— TASK REQUIREMENTS —
Pictures are to be left out. Return exactly the lines below from the one with "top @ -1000" up to and including the one with "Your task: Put".
------ TASK INPUT ------
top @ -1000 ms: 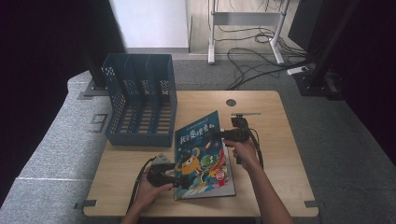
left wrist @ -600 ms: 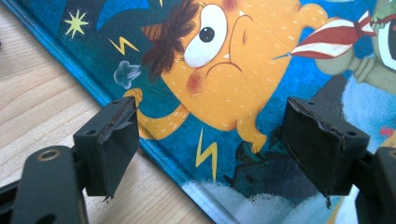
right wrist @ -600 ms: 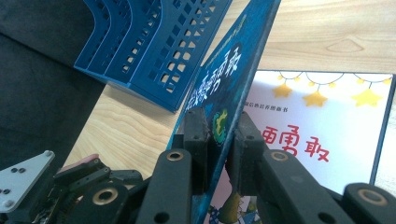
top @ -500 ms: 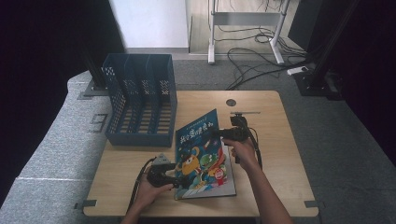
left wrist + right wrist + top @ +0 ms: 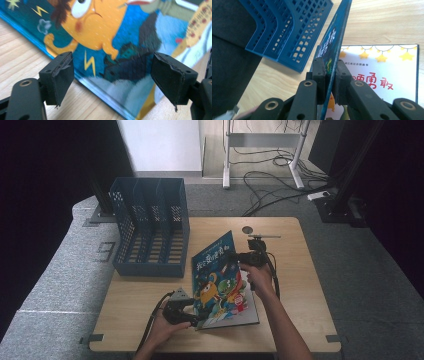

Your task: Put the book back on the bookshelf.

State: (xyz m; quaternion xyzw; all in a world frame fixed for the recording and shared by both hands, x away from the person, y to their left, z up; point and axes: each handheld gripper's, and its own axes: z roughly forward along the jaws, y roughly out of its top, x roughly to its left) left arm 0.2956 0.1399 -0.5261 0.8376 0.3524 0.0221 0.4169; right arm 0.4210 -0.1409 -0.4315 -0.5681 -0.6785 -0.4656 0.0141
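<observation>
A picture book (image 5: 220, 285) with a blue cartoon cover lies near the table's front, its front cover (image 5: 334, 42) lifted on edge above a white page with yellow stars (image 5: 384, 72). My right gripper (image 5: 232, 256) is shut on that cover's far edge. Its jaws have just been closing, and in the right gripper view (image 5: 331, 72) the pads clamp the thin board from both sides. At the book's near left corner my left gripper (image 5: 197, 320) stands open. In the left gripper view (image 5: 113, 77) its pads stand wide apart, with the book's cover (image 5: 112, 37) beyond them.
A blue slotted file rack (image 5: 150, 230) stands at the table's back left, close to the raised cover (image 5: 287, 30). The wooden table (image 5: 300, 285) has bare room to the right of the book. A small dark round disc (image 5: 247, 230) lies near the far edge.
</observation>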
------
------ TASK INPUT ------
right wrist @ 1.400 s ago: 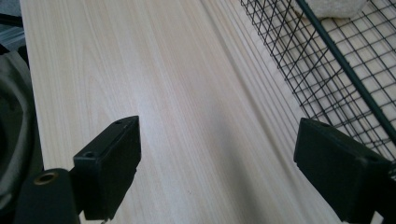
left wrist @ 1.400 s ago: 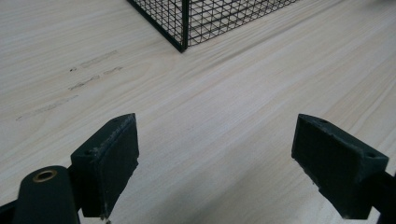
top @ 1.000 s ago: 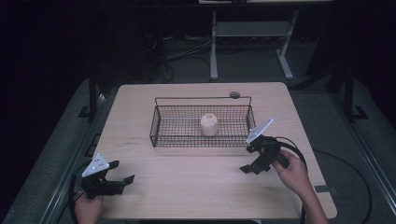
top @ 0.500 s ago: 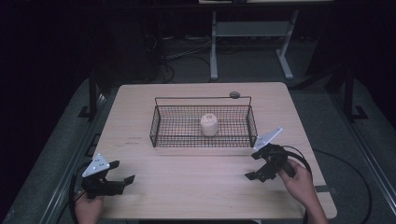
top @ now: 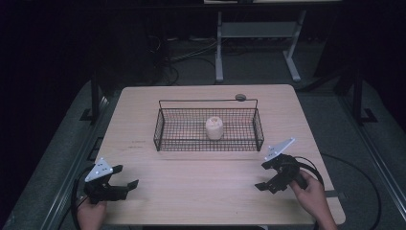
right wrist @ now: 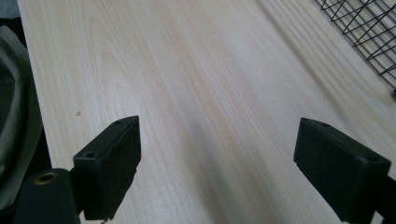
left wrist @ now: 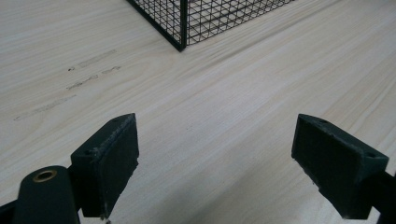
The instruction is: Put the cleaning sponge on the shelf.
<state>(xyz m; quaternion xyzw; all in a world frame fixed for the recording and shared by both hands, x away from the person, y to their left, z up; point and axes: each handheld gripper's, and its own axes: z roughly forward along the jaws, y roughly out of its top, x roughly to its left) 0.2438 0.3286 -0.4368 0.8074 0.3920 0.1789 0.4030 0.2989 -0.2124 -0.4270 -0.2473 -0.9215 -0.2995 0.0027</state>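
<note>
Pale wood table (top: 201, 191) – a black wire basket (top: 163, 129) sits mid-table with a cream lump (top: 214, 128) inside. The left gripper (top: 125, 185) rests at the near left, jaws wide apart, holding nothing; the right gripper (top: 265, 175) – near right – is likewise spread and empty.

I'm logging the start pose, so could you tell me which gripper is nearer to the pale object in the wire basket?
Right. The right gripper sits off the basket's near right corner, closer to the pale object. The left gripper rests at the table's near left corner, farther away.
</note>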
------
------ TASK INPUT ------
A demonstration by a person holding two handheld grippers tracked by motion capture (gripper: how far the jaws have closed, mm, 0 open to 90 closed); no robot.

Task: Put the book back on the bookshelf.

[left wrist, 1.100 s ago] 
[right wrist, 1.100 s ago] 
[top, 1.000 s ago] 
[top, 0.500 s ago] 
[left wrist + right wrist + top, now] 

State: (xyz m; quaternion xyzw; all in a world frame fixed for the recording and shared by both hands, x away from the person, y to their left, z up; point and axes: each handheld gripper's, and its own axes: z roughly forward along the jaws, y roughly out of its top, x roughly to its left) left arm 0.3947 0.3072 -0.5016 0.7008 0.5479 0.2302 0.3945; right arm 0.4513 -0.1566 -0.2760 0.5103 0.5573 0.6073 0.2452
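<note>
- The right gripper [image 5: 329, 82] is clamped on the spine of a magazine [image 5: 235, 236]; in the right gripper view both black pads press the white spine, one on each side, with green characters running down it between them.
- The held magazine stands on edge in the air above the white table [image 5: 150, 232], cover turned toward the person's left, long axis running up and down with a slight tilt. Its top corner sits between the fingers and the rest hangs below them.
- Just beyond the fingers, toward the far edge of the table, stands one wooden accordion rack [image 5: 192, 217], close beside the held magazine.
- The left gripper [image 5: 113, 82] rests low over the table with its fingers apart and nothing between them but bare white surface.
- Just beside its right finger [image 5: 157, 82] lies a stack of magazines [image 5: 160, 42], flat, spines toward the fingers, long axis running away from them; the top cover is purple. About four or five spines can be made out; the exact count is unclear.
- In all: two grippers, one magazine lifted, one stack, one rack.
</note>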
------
— RESULT FOR THIS EXERCISE —
top @ -1000 ms: 
left wrist @ -600 ms: 
right wrist @ -600 ms: 
top @ -500 ms: 
left wrist + right wrist + top @ +0 ms: 

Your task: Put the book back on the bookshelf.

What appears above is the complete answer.